◆ **Data provided**:
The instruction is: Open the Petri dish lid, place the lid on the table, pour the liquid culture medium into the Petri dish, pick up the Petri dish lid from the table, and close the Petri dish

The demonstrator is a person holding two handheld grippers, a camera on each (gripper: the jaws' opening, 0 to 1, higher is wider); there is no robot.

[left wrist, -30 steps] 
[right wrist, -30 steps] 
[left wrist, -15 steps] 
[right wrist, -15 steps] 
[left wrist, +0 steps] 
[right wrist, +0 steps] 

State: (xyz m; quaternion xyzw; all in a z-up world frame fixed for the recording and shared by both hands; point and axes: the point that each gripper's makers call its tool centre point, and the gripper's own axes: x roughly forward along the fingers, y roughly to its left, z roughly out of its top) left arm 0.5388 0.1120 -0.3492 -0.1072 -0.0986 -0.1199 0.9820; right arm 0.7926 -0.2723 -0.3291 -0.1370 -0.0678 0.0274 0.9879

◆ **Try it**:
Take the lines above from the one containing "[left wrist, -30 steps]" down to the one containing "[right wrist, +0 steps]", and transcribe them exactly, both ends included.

◆ **Response for this exercise**:
[left wrist, -30 steps] 
[right wrist, -30 steps] 
[left wrist, -15 steps] 
[right wrist, -15 steps] 
[left wrist, +0 steps] 
[right wrist, +0 steps] 

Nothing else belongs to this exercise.